◆ What this task involves ◆
Begin at the line containing "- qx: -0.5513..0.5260" in the data below and go on through the line containing "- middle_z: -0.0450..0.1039", repeating each line exactly; include both ends and no other line.

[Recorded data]
========================================

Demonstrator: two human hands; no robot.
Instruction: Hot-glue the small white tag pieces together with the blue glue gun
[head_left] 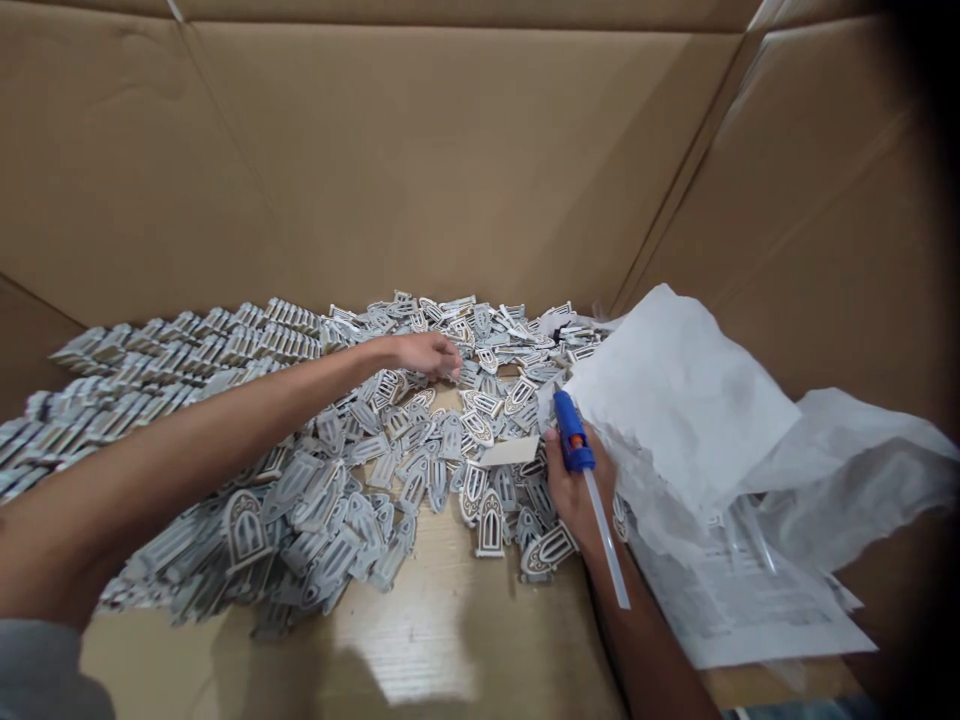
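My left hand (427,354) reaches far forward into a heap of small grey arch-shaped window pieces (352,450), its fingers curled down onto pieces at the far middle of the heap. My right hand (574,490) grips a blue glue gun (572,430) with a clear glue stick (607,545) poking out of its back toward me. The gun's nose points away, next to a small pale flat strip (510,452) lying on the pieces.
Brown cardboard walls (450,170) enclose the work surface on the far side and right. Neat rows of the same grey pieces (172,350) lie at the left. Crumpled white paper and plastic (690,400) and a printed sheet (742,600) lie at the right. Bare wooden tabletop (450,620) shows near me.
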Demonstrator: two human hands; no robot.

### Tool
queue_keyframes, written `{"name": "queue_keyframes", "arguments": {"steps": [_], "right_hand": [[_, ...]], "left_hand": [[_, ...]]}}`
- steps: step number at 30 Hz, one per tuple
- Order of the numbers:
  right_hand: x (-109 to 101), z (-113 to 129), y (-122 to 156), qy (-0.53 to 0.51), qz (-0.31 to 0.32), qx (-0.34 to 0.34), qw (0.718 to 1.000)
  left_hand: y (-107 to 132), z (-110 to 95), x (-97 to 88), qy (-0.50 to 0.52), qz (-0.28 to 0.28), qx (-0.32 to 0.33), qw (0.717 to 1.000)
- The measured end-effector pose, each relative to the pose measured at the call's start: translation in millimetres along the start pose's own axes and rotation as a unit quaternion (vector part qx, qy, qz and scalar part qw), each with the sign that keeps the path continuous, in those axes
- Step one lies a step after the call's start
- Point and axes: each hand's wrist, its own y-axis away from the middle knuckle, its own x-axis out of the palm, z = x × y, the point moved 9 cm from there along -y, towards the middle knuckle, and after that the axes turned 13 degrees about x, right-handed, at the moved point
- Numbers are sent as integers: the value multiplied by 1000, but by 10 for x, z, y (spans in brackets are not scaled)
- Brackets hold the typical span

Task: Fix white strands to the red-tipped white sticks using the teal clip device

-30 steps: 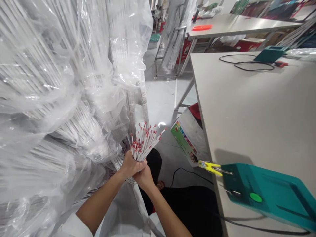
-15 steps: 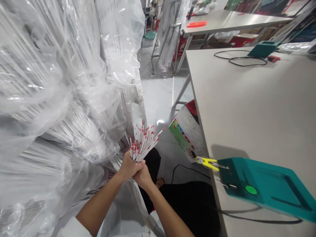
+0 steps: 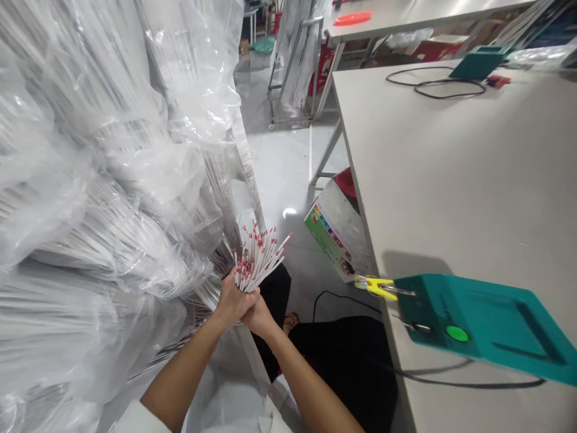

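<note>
We held our left hand (image 3: 231, 300) and right hand (image 3: 259, 314) pressed together, wrapped around the red-tipped white wires (image 3: 255, 264), left of the tabletop (image 3: 451, 180) and beside the plastic-wrapped bundles (image 3: 121, 234). Loosening our grip, we judged, could have let the splayed outer wires slip free.

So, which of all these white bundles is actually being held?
The unwrapped, red-tipped bundle, clasped by the left hand and right hand together. Neither hand holds the large plastic-covered bundles at the picture's left.
</note>
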Motion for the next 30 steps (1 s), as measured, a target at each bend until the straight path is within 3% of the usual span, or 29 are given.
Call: {"name": "queue_keyframes", "arguments": {"steps": [7, 15, 22, 26, 30], "right_hand": [[-29, -221, -97, 9, 22, 64, 998], [-400, -506, -1, 130, -72, 152, 977], [-587, -577, 9, 190, -98, 180, 960], [-622, -595, 20, 200, -92, 188, 957], [-660, -637, 7, 194, -86, 203, 956]], "left_hand": [[-33, 223, 114, -69, 5, -15, 997], [-172, 649, 343, -166, 85, -87, 979], [-224, 1486, 792, -277, 215, -202, 914], [41, 2030, 967, -296, 295, -268, 868], [473, 2467, 1000, -289, 368, -324, 822]]}}
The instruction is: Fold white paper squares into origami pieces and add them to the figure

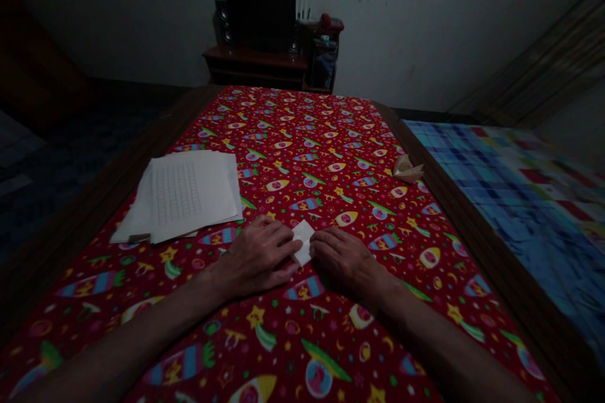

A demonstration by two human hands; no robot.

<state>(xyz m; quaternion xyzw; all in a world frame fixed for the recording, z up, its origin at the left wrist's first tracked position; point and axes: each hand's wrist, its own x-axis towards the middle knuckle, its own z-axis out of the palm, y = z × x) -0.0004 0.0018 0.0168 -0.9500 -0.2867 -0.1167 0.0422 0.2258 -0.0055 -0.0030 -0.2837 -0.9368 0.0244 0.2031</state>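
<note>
A small folded piece of white paper [303, 242] lies on the red patterned tablecloth [307, 157], between my two hands. My left hand [258, 255] rests knuckles up on the cloth, its fingers curled and pressing on the paper's left edge. My right hand [345, 258] lies on the other side, fingers bent onto the paper's right edge. Most of the paper is hidden under the fingers of both hands.
A stack of white sheets [182, 195] lies on the cloth at the left. A folded paper shape [407, 169] sits near the table's right edge. A blue checked mattress [520, 195] lies to the right. A dark monitor [259, 12] stands on a cabinet behind.
</note>
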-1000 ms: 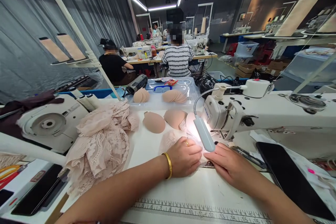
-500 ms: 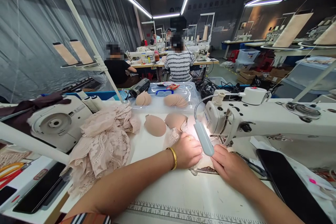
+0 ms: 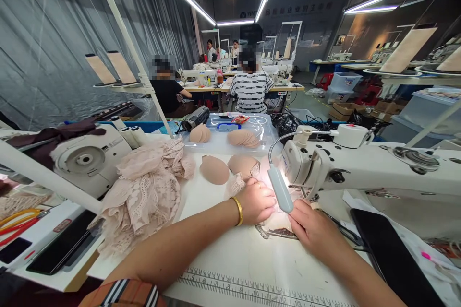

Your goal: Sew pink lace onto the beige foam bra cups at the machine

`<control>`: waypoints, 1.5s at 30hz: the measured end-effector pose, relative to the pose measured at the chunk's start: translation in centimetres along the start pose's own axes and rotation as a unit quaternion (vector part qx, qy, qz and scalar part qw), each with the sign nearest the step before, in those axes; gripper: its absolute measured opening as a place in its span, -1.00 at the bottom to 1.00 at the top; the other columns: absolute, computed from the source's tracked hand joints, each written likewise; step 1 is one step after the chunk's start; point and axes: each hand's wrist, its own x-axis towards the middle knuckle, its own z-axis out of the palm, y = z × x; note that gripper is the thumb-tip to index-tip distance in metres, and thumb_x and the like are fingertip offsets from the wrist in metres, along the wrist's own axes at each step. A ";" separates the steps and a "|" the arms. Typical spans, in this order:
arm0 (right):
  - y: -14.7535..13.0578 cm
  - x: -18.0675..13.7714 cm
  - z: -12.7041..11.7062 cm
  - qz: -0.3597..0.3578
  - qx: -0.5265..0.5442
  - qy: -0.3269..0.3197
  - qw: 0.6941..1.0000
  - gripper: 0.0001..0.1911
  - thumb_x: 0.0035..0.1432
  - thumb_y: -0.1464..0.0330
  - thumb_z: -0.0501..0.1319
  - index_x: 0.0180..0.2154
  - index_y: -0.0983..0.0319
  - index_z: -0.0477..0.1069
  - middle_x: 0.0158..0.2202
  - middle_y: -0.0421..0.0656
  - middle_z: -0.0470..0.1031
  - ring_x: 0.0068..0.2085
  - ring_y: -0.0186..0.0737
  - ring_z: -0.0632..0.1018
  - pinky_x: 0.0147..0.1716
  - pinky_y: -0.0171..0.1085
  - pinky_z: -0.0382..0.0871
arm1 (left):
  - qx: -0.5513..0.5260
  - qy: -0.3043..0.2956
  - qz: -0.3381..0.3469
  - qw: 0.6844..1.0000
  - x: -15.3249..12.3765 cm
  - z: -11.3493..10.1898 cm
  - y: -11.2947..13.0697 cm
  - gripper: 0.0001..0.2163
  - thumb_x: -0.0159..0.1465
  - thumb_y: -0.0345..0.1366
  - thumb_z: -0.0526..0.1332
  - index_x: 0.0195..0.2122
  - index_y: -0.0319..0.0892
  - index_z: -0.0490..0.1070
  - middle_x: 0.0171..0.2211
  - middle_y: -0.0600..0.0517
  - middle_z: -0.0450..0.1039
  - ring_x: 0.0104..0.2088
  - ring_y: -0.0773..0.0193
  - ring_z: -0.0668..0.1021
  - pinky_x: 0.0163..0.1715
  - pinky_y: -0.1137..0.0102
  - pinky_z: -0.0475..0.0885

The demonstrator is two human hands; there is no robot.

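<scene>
My left hand (image 3: pixel 256 200), with a gold bangle and a ring, lies with curled fingers pressed on a pale lace piece (image 3: pixel 238 184) under the lamp of the white sewing machine (image 3: pixel 345 165). My right hand (image 3: pixel 314 229) rests beside it, fingers flat on the fabric near the needle plate. The small lamp (image 3: pixel 280 193) hides both sets of fingertips in glare. Two beige bra cups (image 3: pixel 214 170) lie just beyond the left hand.
A heap of pink lace (image 3: pixel 144 192) lies to the left, beside another machine (image 3: pixel 86 160). A clear tray (image 3: pixel 230 141) holds several more cups. A black phone (image 3: pixel 391 254) is at the right, another phone (image 3: pixel 61 247) and orange scissors (image 3: pixel 18 218) at the left. Other people sew at tables behind.
Both hands have moved slightly away from me with the fabric toward the needle. The view has tilted and shifted a little.
</scene>
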 end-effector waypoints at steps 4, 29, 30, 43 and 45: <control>-0.1 0.0 0.0 -0.003 0.000 0.012 1.000 -0.75 0.40 0.41 -0.06 -0.35 0.12 0.24 -0.38 -0.21 0.31 -0.40 -0.16 0.46 -0.49 -0.19 0.19 | 0.022 -0.017 -0.026 0.999 0.3 -0.6 0.3 -0.73 0.41 -0.17 0.13 -0.33 -0.17 0.53 -0.24 -0.07 0.52 -0.17 0.08 0.44 -0.06 0.13 0.18; -16.1 -3.0 0.5 0.271 0.618 0.135 0.725 -0.26 0.17 0.00 0.37 0.30 0.00 0.23 -0.34 -0.28 0.49 -0.32 -0.23 0.53 -0.16 -0.22 0.45 | -0.793 0.285 -0.429 0.327 -11.2 -4.3 13.3 -0.44 0.04 -0.10 0.55 -0.03 -0.24 0.42 -0.07 -0.17 0.57 -0.11 0.12 0.63 -0.06 0.31 0.50; -16.6 -4.0 0.9 0.277 0.602 0.141 0.736 -0.26 0.16 -0.02 0.36 0.30 0.00 0.25 -0.27 -0.23 0.53 -0.29 -0.20 0.55 -0.17 -0.22 0.47 | -0.775 0.323 -0.437 0.322 -10.9 -4.6 12.6 -0.50 0.04 -0.22 0.55 -0.06 -0.24 0.44 -0.08 -0.16 0.58 -0.13 0.14 0.63 -0.10 0.35 0.51; -16.1 -7.8 2.7 0.319 0.539 0.201 0.753 -0.18 0.16 -0.06 0.35 0.31 0.15 0.23 -0.36 -0.23 0.51 -0.36 -0.17 0.55 -0.26 -0.23 0.49 | -0.842 0.329 -0.393 0.169 -9.8 -5.8 11.6 -0.77 0.18 -0.42 0.42 -0.13 -0.28 0.55 -0.21 -0.06 0.63 -0.26 0.21 0.64 -0.26 0.38 0.55; -15.9 -7.6 2.5 0.314 0.560 0.189 0.743 -0.16 0.17 -0.07 0.34 0.34 0.12 0.18 -0.34 -0.22 0.52 -0.31 -0.16 0.55 -0.22 -0.23 0.48 | -0.841 0.329 -0.387 0.185 -9.9 -5.4 11.7 -0.72 0.12 -0.44 0.47 -0.13 -0.28 0.57 -0.23 -0.06 0.63 -0.27 0.20 0.63 -0.26 0.37 0.55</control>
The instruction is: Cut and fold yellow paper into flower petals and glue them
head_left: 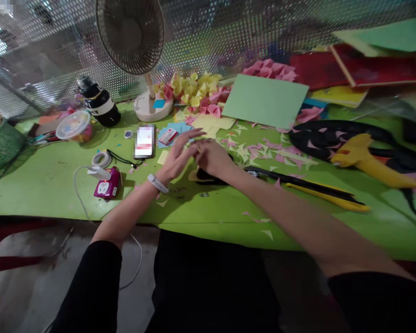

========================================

◆ Reply ◆
  - qx: -0.5513..0.5260
  - qy: -0.3043..0.2956
  - qz: -0.3381..0.3469
  - qw: 0.6844..1.0000
  - x: -15.3249..12.3765 cm
  - z: -11.3493..10.1898 cm
  - y: -11.2947..13.0697 cm
  - gripper: 0.0001..0.2163
  - thumb_x: -0.0159..0.1465
  - thumb_y: -0.0345..0.1366
  - thumb_z: -0.0526..0.1332
  - index_x: 0.0195..0.2122
  - index_y: -0.0319..0.0892
  - index_z: -0.0490..0.1070
  - middle_x: 0.0171..0.2211
  - middle_y: -0.0600..0.0517
  - middle_z: -0.0450..0.1039

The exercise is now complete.